Впрочем, не только. Из дальнего закутка памяти всплывает документ, который мне также не нужен. Он уже всплывал несколько раз. Я загонял его в глубь незнания, а он всплывал и преследовал меня во время последней поездки в ФРГ..
«Берлин, 8 октября 1942 года. Лихтенфельд-Вест, Унтер-ден-Эйхен, 126—135. Секретно. Рейхсфюрер! Золотые зубы умерших заключенных по Вашему приказу сдаются санитарному управлению. Там это золото используется при изготовлении зубных протезов для наших людей. Оберфюрер СС Блашке располагает уже запасом золота свыше 50 кг…»
Когда люди пьют пиво и смеются, слушая анекдоты, когда они поют патриотические песни, я вижу их золотые коронки и слитные ряды золотых зубов. Их много, «наших людей» из эсэс, в пивных барах и ресторанах Западной Германии — «наших людей» с золотыми протезами, которыми снабдил их заботливый оберфюрер Блашке. Благородный металл. Перенесенный из мертвого рта в живой, он не теряет блеска.

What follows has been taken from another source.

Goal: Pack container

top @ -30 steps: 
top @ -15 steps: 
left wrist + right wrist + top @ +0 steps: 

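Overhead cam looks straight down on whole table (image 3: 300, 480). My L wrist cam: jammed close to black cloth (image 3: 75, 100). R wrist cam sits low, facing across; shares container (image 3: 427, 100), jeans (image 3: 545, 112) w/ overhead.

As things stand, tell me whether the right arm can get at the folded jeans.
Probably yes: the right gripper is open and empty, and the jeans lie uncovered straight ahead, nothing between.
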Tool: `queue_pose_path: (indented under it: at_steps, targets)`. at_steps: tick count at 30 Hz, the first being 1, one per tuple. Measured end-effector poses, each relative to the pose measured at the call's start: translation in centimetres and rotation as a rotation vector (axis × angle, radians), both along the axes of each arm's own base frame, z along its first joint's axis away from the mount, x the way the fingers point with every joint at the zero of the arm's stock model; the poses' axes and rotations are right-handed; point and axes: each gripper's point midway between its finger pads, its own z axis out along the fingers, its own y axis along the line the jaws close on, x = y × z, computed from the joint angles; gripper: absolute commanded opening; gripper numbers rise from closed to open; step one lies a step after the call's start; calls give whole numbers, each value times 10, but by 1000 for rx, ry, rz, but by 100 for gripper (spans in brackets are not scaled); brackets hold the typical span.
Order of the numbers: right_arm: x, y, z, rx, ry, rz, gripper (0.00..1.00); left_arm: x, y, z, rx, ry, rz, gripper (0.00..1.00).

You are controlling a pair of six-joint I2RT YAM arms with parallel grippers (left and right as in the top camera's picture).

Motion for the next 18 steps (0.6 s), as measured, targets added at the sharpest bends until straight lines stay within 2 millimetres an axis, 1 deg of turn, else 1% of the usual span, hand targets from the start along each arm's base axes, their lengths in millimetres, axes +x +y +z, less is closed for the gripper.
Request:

Рты задыхавшихся в газовых камерах оставались открытыми. Это облегчало работу тех шести заключенных, которые выламывали зубы и кромсали челюсти обычными плоскогубцами и клещами. Я часто видел их за работой. Их уничтожали в последнюю очередь, поэтому они очень старались..
Сейчас я вижу другие, крепкие челюсти пожилых бюргеров, давно припрятавших эсэсовскую форму и пережевывающих сочное мясо. Мерцает золото отлично работающих зубов. Меня мутит. Я совсем отклоняюсь от нормы. Мне хочется кричать, бить, ломать. Но когда только хочешь, это все еще небольшой шаг от нормы. От бури желаний до взмаха руки такая же дистанция, как от этой пивной до психиатрической лечебницы. Я спокойно расплачиваюсь, оставляю чаевые и выхожу. Я очень благоразумен. Я только ничего не могу поделать со своей памятью.